Pour assurer avec éthique ses missions de conception des espaces de vie, l’emploi d’outils qui n’objectivent pas le monde s’avère essentiel. En effet, l’éthique du projet ne réside pas tant dans une intégration scientifique du réel dans le projet que dans une considération du monde. Autrement dit, aucunement besoin d’attendre la connaissance du monde et une forme de progrès technique pour agir. Agir avec éthique, c’est engager un rapport direct, plein et simultané avec le réel sans s’appuyer sur un savoir qui met à distance par l’emploi d’outils interposés entre le sujet et son environnement. C’est aussi considérer l’autre (autrui, les autres vivants, le monde) dans toutes ses dimensions y compris dans celles qui nous échappent. Le projet éthique effleure le monde ; il reconnaît le monde sans nécessairement le connaître.
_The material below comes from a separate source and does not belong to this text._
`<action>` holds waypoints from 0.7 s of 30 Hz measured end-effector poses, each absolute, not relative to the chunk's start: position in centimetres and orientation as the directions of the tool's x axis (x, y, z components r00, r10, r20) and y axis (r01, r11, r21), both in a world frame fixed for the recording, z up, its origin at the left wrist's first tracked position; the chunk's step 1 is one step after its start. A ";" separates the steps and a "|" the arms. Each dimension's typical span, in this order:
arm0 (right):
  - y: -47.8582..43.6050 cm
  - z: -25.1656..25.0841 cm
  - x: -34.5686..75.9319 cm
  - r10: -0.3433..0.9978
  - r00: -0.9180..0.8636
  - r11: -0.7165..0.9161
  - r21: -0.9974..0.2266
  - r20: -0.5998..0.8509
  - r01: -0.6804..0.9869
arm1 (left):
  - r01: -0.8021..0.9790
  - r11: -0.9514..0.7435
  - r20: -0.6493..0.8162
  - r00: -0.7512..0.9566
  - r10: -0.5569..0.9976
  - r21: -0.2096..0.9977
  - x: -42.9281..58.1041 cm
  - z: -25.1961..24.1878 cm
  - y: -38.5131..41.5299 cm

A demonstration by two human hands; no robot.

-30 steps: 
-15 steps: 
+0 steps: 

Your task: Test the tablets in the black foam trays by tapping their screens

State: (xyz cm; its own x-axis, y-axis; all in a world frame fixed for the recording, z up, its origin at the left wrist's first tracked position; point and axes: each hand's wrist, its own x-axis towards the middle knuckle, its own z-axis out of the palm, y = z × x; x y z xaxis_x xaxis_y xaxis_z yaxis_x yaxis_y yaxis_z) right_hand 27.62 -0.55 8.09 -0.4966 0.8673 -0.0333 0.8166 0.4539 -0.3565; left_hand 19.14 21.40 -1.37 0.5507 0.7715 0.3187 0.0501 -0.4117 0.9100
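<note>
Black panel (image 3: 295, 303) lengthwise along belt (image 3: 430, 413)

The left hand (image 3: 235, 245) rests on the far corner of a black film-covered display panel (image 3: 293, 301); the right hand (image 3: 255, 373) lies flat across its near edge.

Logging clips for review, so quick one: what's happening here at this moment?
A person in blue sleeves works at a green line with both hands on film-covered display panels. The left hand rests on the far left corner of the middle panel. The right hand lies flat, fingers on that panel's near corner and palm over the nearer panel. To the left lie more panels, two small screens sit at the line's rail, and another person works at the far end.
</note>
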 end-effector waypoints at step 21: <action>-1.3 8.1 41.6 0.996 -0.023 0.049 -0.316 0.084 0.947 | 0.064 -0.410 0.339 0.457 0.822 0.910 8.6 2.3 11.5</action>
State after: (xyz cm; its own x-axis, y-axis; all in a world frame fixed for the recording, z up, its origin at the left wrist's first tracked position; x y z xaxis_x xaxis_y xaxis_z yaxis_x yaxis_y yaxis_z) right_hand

Cette attitude ne revendique pas la connaissance du monde mais cherche à lui donner a priori toute sa place pour mieux y prendre place en parfait respect.

Le corps et l’architecte

En conséquence, l’éthique n’impose-t-elle pas un retour dans le monde de l’architecte, c’est-à-dire un engagement de ce dernier avec son corps, pour justement faire corps avec les autres corps ? L’hypothèse d’une réévaluation des outils de l’architecte laisse entrevoir un renouvellement des méthodes de conceptions et envisager une autre manière d’être au monde. Le plein engagement du toucher, de l’odorat, de l’ouïe, voire du goût, au côté de la vue jusqu’à présent largement dominante, offre les possibilités de nouvelles relations élargies avec le vivant. Parallèlement, la considération des fonctionnements physiologiques et notamment les relations entre les êtres vivants et les biotopes ouvre des champs fertiles à la création architecturale.

Agir sur le creux du monde

Au regard des dégâts et désordres produits par l’extension des établissements humains sur l’environnement depuis la révolution industrielle, la tentation est grande pour les architectes de tout arrêter. Ne plus construire serait un acte de résistance. Pourtant, les deux derniers siècles se sont tellement construits à l’écart du vivant, ont produit tellement d’espaces contre et en creux du monde, que ce dernier en est devenu vulnérable. Parions ici que c’est justement sur ces espaces en creux et déjà là qu’il faut désormais intervenir. Système agricoles, rivières, canaux, conurbations, villes, villages, infrastructures, immeubles, maisons, sont en effet les nouveaux champs d’un profond travail d’évaluation et de renouvellement, déjà en mouvement mais qui doit être intensifié. C’est par des actions sur les espaces anthropisés, à toutes les échelles, avec pour ambition de tisser des liens pérennes avec le vivant, qu’il sera possible de faire adhérer les établissements humains au monde. Parions que ce qui relève aujourd’hui de l’anthropique puisse être pleinement adapté pour accueillir l’altérité du vivant. N’hésitons pas à proposer des projets qui transforment radicalement nos espaces et notre rapport au monde. Dépassons les visions courttermistes qui pallient la seule urgence. N’ajournons pas les faisabilités comme les écueils administratifs et ambitionnons des villes vivantes et pérennes sur le temps long.